Select from the data all lines with the word "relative".

SUPPLIED DATA:
^^^^^^^^
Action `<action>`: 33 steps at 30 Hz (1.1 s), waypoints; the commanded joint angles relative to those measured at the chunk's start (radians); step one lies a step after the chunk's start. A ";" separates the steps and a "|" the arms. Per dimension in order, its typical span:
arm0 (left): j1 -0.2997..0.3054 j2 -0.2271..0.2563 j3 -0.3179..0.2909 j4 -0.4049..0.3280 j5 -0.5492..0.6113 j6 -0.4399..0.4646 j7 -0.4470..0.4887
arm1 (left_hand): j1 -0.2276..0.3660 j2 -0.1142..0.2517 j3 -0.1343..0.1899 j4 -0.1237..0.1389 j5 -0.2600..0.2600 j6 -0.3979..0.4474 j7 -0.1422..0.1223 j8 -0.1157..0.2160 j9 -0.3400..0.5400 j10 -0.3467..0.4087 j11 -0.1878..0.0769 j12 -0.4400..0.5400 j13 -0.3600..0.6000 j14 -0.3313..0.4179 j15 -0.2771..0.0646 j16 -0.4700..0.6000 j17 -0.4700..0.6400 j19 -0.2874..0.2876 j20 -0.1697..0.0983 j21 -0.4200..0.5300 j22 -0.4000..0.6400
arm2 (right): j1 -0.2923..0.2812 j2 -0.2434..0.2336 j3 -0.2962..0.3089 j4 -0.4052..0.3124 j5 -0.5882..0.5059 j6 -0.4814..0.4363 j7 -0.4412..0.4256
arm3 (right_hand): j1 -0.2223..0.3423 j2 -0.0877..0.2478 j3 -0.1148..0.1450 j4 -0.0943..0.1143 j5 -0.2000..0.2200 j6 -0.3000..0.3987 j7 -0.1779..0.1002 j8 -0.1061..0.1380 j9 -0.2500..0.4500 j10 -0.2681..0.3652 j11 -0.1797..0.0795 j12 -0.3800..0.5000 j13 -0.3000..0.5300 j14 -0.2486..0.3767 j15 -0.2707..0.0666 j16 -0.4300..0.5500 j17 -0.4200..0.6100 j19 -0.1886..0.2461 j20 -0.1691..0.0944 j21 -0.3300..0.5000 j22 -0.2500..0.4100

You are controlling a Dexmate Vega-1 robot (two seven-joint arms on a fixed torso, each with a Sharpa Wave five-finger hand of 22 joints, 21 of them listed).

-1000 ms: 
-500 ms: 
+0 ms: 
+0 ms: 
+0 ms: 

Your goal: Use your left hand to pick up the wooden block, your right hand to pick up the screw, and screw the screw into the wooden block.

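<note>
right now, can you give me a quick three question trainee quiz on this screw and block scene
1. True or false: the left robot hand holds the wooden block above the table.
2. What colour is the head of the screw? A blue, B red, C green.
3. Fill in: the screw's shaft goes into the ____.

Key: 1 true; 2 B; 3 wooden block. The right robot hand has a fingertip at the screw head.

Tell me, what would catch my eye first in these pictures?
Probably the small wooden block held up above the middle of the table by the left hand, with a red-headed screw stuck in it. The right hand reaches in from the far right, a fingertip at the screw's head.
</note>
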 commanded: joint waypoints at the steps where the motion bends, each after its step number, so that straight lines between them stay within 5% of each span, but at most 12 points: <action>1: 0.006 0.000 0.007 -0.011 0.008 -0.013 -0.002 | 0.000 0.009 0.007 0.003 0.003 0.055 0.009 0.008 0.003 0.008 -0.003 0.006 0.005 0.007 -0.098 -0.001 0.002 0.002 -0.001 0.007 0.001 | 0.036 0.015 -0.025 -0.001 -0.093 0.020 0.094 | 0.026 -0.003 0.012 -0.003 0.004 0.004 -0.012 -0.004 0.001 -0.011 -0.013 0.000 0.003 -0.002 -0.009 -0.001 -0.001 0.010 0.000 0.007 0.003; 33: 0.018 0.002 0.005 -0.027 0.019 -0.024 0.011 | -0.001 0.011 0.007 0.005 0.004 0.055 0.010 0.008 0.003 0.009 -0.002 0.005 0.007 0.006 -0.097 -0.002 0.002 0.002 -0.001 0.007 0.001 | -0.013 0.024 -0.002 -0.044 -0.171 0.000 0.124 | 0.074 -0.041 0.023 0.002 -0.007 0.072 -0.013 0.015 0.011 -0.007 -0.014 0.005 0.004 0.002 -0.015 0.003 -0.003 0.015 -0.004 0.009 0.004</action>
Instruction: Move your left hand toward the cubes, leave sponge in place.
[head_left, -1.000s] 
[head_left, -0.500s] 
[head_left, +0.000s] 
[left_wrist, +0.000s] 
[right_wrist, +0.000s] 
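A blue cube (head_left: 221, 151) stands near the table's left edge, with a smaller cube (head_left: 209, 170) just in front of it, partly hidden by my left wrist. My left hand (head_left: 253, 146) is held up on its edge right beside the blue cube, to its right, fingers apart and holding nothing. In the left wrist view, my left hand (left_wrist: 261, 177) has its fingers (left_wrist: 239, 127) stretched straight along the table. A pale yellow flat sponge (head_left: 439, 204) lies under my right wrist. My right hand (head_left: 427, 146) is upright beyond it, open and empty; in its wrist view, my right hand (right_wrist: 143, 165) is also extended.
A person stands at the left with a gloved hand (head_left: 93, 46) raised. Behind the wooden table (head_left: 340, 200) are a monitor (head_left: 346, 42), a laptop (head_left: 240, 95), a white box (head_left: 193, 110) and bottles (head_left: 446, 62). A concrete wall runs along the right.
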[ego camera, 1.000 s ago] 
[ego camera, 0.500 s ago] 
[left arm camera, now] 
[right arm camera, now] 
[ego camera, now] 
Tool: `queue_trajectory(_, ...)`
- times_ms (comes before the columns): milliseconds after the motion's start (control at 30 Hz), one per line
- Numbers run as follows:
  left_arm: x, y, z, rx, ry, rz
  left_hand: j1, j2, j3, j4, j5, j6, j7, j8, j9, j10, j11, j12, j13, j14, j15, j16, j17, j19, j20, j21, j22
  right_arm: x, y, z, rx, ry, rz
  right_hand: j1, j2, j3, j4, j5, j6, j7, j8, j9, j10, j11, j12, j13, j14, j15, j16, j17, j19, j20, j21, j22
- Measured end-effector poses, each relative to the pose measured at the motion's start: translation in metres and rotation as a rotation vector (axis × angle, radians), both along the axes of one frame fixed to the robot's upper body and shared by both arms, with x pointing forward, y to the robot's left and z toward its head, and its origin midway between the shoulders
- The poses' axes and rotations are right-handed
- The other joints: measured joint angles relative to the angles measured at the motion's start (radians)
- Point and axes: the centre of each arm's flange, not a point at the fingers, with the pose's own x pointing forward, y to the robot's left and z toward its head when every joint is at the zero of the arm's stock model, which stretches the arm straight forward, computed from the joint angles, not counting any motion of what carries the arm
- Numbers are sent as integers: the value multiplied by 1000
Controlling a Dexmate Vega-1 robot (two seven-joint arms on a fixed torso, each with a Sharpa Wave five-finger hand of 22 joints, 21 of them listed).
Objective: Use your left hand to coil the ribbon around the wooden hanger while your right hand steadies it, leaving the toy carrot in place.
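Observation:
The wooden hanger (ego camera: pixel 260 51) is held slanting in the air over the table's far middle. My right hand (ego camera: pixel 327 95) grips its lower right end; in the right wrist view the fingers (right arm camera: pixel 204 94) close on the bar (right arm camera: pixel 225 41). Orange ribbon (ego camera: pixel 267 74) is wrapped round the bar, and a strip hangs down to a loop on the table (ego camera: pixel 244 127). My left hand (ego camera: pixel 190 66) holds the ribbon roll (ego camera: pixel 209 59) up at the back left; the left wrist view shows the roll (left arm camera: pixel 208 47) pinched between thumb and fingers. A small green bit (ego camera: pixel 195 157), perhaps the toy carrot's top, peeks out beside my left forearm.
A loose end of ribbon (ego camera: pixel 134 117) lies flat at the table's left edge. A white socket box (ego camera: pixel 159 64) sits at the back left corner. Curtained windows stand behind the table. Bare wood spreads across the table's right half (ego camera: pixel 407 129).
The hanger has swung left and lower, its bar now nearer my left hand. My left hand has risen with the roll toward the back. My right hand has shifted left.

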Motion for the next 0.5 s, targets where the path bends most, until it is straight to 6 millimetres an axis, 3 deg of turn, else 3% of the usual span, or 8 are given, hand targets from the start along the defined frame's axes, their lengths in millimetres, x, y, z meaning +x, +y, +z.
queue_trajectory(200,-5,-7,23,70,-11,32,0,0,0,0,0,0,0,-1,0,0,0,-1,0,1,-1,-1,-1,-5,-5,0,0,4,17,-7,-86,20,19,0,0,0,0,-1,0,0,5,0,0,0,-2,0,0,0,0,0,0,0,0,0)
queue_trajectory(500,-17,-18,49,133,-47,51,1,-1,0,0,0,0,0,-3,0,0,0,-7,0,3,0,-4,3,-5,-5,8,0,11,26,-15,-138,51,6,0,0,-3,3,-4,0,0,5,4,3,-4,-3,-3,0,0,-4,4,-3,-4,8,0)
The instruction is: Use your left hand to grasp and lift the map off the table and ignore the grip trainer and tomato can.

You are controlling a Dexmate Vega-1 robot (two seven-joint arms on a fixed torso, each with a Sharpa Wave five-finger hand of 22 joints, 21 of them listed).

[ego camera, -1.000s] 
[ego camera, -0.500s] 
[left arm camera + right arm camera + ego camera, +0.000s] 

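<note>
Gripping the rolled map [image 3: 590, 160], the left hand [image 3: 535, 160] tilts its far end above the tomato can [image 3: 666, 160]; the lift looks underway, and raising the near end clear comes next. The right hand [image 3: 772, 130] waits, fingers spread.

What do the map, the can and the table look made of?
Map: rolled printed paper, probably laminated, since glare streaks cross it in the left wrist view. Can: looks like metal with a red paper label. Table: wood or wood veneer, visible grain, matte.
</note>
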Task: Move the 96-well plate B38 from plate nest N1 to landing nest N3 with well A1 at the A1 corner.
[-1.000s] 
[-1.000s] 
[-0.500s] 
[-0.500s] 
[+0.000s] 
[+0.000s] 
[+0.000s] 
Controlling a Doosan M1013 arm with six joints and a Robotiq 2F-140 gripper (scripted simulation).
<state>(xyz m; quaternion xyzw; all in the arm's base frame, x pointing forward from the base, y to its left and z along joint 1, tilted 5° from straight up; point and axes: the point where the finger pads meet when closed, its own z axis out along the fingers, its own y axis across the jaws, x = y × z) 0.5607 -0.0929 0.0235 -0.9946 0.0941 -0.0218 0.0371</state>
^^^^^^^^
EXERCISE ANSWER:
Action `<action>`: 33 steps at 30 Hz (1.1 s), waypoints; the commanded joint angles relative to those measured at the chunk's start (radians); step one lies a step after the chunk's start. A ";" separates the steps and a "|" the arms. Per dimension in order, its typical span:
- Measured end-effector poses, each relative to the pose measured at the motion's start: translation in metres and rotation as a rotation vector (axis × angle, radians), both along the axes of one frame fixed to the robot's upper body and shared by both arms, with x pointing forward, y to the robot's left and z toward its head, and its origin midway between the shoulders
- The other joints: measured joint angles relative to the angles measured at the motion's start (radians)

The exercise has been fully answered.